Though the Razorbacks have not conducted a single practice with their new coaching staff and 2020 roster, they have spent quality time together in online meetings, and got to conduct some NCAA-allowed walk-throughs in the winter. After a two-week break to allow athletes to prepare for and take finals, the Razorbacks resumed the allowed eight hours per week of video instruction this week.

"I feel like our meetings were really good to start with," Rhoades said. "I feel like we did a good job of putting together some structure and some interaction to keep the guys interested, to keep them on track with learning what we were teaching. They've continued to get better. As everybody's kind of gotten used to it, it's gotten better. I feel like we've benefited a lot."

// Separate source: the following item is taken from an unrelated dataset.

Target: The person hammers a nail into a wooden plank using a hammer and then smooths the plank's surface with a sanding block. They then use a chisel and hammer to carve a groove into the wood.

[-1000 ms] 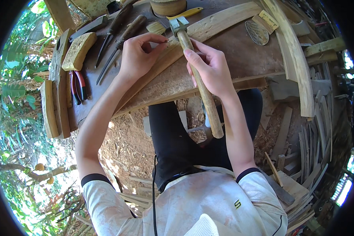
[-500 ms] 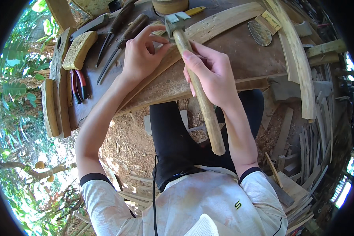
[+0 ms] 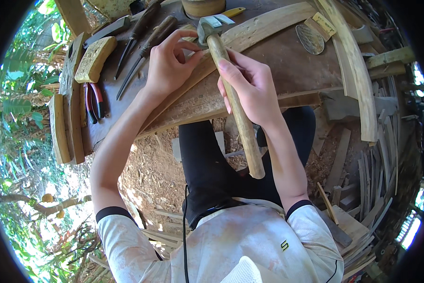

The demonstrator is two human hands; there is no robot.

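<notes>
Desk (image 3: 297,70): brown; long plank (image 3: 268,28) lying across it; red-handled pliers (image 3: 99,96) at left
Hammer (image 3: 242,122): slanting above the desk's near edge
Right hand (image 3: 254,87): gripping its handle
Left hand (image 3: 169,63): fingertips bunched beside its head; cannot tell if pinching anything
Ground (image 3: 148,184): shavings-strewn
Surroundings: foliage (image 3: 21,108) left; wood strips (image 3: 386,146) right

Left hand (image 3: 166,67), index fingertip apparently hidden behind the hammer head (image 3: 206,31)
</notes>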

Rhoades said he thinks the work in winter and the current visual installations will help the Razorbacks practice faster when the time comes.

"Before everything happened with the pandemic, we had done a lot of kind of walking through where we were going to be in practice and how practice was going to be structured and how meetings were going to be structured," he said. "We knew a lot of that and now we've been able to stay on track with installs and that type of stuff to really have the substance of what we're doing football wise, in addition to the structure of just the logistics of practice and meetings.

"I think when you add all that together, when we do get back and the players are able to be here, I think we're really well-equipped to hit the ground running."

Rhoades said staff members have had the option to work at the Smith Football Center recently while practicing preventive measures against the coronavirus, and that he prefers working at his office.

"I like doing that a little bit better, just because I feel like it gets me in the right mode," he said. "I'm at my office from the time I get here in the morning until the time I leave, and really the rest of the building is locked up. You can't get in to certain areas right now."

Staff meetings have continued to be conducted remotely, via laptops and other online devices.

"We do all those virtually," Rhoades said. "It is a little bit funny to think we're in the same building but we're connecting on the computer. It's just odd, you know, but it's the situation we're in."

Rhoades said he had offers to join four-year college coaching staffs over his years at Hutchinson, but none touched him like the opportunity to work with Pittman at Arkansas.

"I did have some opportunities, but it was never the right one," he said. "It was such an easy decision because, No. 1, it was Coach Pittman. That's 95% of it.

"But being at the University of Arkansas, that just made it even better. I probably would have worked for him anywhere, but being here made it even more special because, like I told you, Darcy and I have kind of fallen in love with this area and the university. We knew it was such a special place. It was the break of a lifetime. It really was for me in so many ways."